Stored data:
========================================

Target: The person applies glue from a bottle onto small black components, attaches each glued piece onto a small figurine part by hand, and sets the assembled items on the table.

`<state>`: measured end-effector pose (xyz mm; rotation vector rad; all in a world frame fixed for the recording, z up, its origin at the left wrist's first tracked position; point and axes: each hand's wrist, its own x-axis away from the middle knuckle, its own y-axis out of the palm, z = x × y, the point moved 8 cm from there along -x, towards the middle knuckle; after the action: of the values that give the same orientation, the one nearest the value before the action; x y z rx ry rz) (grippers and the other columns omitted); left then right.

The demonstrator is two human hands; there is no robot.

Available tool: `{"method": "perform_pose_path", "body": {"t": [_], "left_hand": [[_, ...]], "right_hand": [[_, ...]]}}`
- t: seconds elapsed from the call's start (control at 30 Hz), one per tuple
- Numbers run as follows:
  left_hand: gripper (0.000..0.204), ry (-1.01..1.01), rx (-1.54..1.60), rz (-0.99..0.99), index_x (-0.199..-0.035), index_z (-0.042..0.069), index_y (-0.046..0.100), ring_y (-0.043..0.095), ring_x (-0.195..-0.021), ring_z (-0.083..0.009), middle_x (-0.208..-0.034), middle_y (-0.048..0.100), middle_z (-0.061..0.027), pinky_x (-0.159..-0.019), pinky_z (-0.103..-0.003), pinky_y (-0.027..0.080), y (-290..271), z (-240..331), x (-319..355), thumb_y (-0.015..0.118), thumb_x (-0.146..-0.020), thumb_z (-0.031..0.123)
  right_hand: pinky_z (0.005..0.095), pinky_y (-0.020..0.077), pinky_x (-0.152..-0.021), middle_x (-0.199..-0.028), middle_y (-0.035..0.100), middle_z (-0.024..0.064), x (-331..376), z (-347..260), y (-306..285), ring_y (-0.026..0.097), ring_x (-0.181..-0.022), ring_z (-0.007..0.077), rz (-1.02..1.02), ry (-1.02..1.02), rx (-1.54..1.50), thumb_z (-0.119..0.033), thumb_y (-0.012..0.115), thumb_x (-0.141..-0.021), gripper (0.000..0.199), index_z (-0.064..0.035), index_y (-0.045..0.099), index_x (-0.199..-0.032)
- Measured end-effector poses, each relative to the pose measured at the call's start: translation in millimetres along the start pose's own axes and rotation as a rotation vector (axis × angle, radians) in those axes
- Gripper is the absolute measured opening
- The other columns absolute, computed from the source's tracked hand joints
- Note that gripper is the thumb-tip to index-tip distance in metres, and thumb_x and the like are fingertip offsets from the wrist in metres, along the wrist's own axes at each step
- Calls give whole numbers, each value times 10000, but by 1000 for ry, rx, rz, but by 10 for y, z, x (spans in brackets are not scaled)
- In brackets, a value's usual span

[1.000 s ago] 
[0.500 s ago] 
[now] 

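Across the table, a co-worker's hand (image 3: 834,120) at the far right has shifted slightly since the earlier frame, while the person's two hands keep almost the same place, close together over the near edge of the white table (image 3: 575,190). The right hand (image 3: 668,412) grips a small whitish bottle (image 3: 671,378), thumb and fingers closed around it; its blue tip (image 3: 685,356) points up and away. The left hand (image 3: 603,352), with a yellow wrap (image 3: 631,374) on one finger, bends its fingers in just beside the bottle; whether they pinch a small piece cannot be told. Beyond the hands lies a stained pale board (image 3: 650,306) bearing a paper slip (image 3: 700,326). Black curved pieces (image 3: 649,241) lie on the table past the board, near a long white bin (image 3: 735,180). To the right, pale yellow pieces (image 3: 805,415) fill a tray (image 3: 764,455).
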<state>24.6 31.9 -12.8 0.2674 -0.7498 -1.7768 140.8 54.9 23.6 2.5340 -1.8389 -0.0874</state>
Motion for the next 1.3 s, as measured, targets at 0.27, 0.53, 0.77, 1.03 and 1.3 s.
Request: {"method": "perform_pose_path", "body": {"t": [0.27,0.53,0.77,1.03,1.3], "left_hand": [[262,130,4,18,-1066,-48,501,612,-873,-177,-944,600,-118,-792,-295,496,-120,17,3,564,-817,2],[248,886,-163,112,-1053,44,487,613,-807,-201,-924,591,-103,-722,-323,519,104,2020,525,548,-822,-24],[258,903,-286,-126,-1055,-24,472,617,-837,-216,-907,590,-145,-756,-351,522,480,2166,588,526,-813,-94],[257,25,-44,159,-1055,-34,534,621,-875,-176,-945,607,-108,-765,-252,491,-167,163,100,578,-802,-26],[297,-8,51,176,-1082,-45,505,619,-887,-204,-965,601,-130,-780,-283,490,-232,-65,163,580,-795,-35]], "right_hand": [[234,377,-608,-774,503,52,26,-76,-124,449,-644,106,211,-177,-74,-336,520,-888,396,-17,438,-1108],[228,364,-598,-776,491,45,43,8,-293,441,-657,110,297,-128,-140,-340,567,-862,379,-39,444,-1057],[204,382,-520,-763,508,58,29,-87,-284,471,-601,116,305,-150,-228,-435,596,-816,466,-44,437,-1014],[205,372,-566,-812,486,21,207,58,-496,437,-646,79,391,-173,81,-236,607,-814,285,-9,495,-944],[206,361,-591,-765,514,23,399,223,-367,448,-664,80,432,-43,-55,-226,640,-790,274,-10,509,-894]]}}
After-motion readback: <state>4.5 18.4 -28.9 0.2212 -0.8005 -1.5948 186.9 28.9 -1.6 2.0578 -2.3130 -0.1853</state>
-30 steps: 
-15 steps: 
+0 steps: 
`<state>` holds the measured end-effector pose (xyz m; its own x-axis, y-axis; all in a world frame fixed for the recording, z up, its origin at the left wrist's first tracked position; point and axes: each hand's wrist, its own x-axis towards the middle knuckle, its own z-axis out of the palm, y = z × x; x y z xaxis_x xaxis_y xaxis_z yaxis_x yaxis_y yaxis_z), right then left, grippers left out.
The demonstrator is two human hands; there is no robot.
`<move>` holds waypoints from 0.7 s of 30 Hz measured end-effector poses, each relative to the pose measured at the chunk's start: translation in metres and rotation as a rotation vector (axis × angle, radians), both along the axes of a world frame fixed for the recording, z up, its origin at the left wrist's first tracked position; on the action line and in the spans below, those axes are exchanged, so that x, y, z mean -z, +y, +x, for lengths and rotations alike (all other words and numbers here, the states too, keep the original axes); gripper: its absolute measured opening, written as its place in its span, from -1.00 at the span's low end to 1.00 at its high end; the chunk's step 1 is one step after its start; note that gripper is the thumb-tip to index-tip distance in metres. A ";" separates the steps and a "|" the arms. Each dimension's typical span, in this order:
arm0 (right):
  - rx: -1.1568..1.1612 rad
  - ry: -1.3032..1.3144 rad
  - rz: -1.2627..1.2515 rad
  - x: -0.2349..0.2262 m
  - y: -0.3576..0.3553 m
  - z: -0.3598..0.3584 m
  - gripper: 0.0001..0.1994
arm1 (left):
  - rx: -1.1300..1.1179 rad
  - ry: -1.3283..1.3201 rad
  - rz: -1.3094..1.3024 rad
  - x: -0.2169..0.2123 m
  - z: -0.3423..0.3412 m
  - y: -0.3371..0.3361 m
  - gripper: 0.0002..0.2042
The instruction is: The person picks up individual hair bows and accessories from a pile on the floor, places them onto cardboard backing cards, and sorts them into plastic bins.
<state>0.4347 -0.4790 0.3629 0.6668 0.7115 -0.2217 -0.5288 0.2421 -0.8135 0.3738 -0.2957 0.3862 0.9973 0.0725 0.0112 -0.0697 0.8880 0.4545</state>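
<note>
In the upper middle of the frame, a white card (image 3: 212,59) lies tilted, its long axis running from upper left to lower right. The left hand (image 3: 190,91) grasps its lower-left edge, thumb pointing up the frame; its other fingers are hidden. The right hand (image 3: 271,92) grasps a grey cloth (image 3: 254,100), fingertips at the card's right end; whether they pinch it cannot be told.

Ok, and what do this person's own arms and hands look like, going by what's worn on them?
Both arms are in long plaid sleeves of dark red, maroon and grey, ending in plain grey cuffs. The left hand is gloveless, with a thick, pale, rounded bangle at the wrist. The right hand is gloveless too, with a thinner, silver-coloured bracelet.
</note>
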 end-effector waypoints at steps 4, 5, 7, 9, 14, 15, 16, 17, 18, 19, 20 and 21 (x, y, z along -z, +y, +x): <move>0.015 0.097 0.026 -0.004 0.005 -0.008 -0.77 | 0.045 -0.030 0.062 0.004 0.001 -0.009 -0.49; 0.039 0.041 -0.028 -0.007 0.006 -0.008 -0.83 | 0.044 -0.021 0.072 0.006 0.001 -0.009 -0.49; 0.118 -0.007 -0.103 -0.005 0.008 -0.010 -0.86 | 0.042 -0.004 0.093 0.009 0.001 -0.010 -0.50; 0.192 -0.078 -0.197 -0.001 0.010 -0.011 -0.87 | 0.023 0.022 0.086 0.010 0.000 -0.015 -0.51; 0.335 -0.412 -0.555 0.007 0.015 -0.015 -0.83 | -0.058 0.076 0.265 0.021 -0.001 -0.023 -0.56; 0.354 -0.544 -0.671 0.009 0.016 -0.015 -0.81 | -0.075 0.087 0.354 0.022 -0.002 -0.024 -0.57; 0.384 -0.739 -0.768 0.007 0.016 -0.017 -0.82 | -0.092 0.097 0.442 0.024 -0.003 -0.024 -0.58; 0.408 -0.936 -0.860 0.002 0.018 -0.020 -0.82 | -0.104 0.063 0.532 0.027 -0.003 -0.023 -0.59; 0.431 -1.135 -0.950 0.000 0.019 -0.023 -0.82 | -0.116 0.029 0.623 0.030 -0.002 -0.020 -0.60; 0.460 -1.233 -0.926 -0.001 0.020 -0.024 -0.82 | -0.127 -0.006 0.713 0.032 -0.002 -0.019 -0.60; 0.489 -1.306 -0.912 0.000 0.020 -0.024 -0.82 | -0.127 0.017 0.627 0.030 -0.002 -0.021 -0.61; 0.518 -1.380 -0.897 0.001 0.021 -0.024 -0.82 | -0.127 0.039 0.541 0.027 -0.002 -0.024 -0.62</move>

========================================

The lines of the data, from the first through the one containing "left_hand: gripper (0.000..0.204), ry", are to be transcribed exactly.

### SOLUTION TO THIS EXERCISE:
Target: The person applies glue from a bottle onto small black components, attaches each glued piece onto a small figurine part by hand, and sets the assembled items on the table.

`<state>`: measured end-effector pose (xyz mm; rotation vector rad; all in a world frame fixed for the recording, z up, its origin at the left wrist's first tracked position; point and axes: each hand's wrist, its own x-axis away from the middle knuckle, its own y-axis out of the palm, z = x × y, the point moved 8 cm from there along -x, towards the middle knuckle; after the action: of the values that give the same orientation, the one nearest the value before the action; x y z rx ry rz) (grippers and the other columns omitted); left then right.

The demonstrator is two human hands; there is no robot.

Available tool: `{"method": "perform_pose_path", "body": {"t": [_], "left_hand": [[_, ...]], "right_hand": [[_, ...]]}}`
- t: seconds elapsed from the call's start (control at 30 Hz), one per tuple
- Numbers run as follows:
  left_hand: gripper (0.000..0.204), ry (-1.01..1.01), rx (-1.54..1.60), rz (-0.99..0.99), index_x (-0.199..-0.035), index_z (-0.042..0.069), index_y (-0.046..0.100), ring_y (-0.043..0.095), ring_x (-0.195..-0.021), ring_z (-0.083..0.009), middle_x (-0.208..-0.034), middle_y (-0.048..0.100), middle_z (-0.061..0.027), pinky_x (-0.159..-0.019), pinky_z (-0.103..-0.003), pinky_y (-0.027..0.080), y (-290..271), z (-240..331), x (-319..355), thumb_y (-0.015..0.118), thumb_x (-0.146..-0.020), thumb_z (-0.031..0.123)

An answer has been given, and the exercise is complete.